+++ Input records +++
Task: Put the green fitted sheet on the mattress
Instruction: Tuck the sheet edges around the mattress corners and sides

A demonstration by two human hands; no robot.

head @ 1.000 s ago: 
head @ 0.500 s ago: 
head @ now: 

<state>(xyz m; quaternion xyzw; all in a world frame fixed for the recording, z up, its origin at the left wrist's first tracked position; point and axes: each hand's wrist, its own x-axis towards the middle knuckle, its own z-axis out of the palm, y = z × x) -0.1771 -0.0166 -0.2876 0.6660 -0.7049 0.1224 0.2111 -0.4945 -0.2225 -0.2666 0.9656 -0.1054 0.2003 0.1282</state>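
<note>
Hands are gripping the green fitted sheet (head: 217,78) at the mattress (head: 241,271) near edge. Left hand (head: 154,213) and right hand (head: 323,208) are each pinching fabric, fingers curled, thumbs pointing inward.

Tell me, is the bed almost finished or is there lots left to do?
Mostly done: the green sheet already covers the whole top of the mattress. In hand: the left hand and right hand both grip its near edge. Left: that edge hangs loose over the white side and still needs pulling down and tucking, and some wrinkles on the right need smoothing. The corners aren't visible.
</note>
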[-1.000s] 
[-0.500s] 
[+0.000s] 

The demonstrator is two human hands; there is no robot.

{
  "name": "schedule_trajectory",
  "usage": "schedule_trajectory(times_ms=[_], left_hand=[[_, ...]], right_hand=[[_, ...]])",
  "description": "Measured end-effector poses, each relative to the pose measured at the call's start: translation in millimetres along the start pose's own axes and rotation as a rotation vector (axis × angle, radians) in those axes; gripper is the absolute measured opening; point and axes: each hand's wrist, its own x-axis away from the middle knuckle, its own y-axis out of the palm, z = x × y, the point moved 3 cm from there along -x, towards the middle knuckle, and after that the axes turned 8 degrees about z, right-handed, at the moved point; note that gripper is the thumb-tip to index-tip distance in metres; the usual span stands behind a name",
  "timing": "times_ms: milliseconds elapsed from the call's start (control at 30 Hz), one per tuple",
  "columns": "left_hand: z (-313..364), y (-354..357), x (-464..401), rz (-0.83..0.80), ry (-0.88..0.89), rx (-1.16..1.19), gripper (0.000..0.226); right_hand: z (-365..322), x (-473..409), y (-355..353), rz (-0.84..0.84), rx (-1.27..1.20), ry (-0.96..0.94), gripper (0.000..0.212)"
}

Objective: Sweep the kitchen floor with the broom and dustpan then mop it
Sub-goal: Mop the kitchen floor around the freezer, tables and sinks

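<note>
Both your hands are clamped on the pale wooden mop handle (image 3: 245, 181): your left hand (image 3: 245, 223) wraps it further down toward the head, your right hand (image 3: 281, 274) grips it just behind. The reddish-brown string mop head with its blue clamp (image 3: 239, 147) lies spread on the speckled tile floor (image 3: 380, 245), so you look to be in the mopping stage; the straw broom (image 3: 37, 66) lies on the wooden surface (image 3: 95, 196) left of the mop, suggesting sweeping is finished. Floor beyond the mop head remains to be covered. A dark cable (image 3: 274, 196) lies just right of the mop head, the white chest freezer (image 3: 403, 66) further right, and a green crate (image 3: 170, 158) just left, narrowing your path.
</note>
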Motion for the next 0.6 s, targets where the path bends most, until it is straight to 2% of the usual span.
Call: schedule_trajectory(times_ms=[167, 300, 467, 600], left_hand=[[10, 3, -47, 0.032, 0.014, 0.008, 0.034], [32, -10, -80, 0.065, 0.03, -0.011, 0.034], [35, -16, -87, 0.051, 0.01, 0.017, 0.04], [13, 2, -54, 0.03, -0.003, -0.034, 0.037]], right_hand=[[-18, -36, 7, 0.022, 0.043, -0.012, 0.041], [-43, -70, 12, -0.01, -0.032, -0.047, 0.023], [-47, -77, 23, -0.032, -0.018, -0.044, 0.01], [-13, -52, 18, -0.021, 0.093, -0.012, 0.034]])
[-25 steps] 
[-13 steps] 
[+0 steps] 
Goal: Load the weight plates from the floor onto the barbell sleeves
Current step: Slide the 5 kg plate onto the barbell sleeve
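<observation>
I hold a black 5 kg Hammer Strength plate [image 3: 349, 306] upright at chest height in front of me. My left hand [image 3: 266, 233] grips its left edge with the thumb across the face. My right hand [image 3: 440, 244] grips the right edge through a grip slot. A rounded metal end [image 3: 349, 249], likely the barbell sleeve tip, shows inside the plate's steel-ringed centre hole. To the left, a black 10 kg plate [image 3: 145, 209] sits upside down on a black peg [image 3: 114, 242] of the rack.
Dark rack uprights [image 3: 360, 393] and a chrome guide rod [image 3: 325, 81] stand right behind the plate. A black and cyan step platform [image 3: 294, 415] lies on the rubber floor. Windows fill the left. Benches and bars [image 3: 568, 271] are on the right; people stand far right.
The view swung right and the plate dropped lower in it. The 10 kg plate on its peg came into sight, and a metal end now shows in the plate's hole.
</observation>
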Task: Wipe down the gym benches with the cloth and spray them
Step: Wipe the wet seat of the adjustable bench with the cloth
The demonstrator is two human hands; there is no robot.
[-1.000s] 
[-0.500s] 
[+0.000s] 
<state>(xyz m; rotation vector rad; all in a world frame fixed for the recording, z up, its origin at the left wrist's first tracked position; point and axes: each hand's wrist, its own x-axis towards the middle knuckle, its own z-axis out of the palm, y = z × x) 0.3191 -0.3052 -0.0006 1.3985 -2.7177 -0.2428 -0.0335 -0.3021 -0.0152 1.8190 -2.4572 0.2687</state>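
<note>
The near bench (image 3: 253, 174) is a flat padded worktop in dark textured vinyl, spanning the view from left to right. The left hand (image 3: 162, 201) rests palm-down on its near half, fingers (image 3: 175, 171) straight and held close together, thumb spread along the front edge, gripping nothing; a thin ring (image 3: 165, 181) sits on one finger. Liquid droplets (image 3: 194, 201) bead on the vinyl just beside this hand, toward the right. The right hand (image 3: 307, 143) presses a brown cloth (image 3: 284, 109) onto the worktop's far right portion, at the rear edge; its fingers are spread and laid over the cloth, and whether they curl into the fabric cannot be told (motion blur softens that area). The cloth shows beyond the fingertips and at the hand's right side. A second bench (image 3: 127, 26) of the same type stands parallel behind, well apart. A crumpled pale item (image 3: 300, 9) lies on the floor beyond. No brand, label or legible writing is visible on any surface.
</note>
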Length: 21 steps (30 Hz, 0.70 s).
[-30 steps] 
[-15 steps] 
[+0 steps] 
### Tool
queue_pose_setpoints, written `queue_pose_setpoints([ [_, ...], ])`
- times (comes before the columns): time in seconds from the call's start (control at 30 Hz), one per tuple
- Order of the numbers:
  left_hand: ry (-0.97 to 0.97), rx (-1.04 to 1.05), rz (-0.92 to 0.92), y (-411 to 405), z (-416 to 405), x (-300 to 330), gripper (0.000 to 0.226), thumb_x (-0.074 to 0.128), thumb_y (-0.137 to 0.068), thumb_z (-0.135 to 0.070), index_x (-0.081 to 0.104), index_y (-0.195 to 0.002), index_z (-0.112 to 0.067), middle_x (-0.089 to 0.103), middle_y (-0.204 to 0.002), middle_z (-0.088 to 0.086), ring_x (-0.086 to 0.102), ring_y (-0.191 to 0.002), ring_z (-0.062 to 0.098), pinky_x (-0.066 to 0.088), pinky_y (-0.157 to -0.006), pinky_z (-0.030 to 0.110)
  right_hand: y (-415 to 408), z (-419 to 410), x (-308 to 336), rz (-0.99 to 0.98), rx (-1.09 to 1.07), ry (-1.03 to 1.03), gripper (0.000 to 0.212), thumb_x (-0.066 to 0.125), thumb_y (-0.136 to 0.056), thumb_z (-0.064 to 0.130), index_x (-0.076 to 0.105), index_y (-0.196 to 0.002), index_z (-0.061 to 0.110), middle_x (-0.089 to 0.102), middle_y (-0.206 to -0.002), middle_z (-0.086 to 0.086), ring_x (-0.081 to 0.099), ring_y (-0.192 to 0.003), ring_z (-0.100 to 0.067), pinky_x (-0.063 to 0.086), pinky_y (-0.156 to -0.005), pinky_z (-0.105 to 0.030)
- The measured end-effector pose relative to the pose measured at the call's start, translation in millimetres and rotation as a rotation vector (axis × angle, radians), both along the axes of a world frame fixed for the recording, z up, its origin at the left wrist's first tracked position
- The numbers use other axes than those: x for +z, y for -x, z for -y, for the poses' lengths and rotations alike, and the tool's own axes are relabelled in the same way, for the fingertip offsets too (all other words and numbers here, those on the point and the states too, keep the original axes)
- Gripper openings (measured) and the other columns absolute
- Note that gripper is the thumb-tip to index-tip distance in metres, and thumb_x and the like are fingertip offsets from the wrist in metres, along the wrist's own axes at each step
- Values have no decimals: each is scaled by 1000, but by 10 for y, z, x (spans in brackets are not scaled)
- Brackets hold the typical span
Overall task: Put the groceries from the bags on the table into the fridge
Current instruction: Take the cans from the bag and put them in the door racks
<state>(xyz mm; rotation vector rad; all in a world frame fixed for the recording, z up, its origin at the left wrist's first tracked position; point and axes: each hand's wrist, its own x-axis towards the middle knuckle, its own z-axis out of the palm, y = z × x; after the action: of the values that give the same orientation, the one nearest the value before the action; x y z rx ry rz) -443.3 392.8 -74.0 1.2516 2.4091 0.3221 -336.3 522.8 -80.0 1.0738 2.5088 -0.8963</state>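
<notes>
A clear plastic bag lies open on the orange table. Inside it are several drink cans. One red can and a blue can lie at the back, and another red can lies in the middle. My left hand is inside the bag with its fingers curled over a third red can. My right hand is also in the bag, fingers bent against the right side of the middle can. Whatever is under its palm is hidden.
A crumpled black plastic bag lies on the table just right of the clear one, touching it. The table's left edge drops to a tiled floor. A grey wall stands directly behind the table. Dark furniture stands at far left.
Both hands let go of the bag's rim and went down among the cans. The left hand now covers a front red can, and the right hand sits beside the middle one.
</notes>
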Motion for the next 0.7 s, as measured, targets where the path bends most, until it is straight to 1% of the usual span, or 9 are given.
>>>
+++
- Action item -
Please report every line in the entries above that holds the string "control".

- Answer to the problem -
  "timing": "times_ms: milliseconds elapsed from the call's start (control at 30 Hz), one per tuple",
- times (comes before the columns): time in seconds from the call's start (control at 30 Hz), one per tuple

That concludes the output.